TO DO - Find the word "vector" in the records below. List each line containing it.

[Records from a dataset]
####

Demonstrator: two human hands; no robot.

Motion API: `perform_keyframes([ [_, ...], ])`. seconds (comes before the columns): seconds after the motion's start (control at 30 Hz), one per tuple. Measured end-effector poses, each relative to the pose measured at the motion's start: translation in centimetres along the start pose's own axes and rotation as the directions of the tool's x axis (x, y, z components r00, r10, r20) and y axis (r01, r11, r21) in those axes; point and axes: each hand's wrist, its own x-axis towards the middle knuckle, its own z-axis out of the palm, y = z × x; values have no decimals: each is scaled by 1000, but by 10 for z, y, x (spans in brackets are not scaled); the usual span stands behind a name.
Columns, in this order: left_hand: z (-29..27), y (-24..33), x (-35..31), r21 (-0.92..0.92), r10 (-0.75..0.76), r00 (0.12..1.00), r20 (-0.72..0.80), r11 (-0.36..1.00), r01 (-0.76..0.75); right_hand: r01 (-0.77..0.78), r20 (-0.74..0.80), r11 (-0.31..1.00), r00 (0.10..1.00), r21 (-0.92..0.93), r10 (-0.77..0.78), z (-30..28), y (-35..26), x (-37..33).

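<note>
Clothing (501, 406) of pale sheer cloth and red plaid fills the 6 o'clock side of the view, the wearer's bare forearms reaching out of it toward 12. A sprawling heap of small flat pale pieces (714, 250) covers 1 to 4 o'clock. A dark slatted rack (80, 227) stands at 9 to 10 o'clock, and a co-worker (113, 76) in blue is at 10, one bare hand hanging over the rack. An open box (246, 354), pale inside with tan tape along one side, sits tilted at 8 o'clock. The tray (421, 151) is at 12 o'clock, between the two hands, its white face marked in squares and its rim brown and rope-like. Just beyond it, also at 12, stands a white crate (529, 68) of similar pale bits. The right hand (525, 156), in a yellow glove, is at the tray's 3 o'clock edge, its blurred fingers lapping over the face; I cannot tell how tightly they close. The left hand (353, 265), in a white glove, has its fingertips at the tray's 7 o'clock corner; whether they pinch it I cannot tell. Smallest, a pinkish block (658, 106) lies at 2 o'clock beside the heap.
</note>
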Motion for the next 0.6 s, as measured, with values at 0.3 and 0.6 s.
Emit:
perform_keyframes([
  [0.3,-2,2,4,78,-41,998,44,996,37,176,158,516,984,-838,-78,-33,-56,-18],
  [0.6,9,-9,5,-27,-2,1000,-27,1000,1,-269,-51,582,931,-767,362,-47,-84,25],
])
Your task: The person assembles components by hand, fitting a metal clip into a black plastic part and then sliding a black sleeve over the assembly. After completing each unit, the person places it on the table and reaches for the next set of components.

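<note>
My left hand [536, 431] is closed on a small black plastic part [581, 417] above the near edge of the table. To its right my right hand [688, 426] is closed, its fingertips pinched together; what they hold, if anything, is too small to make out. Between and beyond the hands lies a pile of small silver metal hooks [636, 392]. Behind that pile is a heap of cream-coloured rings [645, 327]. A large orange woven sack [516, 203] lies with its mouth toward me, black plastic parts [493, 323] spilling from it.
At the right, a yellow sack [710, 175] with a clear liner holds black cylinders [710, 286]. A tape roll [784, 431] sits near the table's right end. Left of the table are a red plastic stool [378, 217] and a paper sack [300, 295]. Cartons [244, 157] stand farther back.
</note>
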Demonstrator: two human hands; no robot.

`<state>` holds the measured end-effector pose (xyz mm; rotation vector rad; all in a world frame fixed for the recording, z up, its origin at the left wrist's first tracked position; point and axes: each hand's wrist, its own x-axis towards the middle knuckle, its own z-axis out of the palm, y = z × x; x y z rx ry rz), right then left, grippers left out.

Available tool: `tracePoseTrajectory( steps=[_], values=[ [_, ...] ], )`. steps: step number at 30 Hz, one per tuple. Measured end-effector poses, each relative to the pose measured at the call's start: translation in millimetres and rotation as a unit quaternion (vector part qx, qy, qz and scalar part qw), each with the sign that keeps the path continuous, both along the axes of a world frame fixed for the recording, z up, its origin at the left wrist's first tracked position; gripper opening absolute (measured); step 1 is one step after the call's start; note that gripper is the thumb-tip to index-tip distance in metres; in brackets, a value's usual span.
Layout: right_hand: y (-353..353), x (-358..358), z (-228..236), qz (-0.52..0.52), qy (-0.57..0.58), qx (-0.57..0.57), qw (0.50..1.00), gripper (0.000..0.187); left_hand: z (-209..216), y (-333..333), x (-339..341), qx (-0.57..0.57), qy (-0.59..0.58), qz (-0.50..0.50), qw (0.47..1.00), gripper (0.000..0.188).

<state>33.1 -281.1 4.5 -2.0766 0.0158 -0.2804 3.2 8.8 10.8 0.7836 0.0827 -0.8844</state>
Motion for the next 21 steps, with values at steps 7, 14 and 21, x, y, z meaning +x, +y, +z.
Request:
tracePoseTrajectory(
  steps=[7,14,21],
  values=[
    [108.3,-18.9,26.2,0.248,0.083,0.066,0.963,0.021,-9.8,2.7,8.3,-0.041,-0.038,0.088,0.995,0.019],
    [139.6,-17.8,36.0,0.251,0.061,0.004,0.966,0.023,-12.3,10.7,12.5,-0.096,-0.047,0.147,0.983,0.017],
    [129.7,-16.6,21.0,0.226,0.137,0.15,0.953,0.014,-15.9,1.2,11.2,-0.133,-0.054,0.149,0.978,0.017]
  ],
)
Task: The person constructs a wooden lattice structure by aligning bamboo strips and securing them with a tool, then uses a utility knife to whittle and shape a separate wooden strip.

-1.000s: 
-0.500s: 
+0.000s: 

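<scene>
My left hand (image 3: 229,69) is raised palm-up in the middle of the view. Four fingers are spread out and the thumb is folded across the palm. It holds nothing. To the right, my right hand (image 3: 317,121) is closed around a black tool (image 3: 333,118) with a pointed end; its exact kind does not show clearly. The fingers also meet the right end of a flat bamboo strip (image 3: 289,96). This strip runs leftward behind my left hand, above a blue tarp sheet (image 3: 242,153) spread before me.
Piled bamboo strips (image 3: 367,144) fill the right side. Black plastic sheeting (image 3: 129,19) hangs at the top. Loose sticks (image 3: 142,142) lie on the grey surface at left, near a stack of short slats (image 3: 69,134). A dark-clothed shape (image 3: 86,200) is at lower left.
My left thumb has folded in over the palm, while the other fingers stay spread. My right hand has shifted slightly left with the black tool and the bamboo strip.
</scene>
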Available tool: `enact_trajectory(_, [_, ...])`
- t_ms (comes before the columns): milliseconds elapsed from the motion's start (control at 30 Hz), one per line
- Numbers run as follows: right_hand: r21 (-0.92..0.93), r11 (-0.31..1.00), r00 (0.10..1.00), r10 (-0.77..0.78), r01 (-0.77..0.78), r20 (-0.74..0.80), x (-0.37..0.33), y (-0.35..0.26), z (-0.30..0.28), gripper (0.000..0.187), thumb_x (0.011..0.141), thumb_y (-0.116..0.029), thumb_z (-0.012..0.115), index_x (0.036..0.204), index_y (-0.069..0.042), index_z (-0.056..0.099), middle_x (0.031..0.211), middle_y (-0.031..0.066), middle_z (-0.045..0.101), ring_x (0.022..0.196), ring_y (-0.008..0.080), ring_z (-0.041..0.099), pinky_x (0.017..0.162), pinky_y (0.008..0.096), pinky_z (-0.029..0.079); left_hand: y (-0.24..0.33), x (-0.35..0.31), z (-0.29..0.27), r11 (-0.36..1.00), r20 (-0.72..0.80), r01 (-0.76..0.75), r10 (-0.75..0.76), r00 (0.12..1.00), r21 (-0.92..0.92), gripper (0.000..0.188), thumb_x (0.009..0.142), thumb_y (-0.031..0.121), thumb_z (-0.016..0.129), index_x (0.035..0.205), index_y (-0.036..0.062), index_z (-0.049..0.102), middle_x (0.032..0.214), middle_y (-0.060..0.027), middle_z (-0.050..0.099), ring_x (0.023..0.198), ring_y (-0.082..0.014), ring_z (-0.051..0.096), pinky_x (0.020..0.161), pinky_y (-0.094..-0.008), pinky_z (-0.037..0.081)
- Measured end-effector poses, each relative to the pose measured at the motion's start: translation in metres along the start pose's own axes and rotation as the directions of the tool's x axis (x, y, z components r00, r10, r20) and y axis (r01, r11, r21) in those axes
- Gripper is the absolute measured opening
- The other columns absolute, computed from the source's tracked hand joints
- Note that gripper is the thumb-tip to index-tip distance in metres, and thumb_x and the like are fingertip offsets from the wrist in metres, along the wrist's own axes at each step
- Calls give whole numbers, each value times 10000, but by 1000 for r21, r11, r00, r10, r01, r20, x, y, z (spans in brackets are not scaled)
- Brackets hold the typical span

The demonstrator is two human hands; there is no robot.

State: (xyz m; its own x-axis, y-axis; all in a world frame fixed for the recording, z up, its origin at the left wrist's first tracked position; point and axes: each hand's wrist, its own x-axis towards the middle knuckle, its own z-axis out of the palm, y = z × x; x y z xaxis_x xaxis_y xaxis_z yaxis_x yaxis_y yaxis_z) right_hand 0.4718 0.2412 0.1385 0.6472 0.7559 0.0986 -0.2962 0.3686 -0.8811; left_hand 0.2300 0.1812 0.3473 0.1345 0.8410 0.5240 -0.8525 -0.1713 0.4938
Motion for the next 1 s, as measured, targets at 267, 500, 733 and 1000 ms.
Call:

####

SOLUTION -
`<state>` holds the measured end-effector pose (xyz mm; rotation vector rad; all in a world frame fixed for the recording, z up, its origin at the left wrist's first tracked position; point and axes: each hand's wrist, its own x-axis towards the middle knuckle, its own z-axis out of the palm, y = z × x; x y z rx ry rz), right then left, grippers left out.
Available tool: `tracePoseTrajectory( steps=[_], values=[ [_, ...] ], )`. steps: step number at 30 Hz, one per tuple. Measured end-effector poses, each relative to the pose measured at the call's start: translation in millimetres and rotation as a unit quaternion (vector part qx, qy, qz and scalar part qw), each with the sign that keeps the path continuous, both along the axes of a world frame fixed for the recording, z up, its origin at the left wrist's first tracked position; gripper opening absolute (measured); step 1 is one step after the call's start; note that gripper is the thumb-tip to index-tip distance in metres; in brackets, a value's usual span.

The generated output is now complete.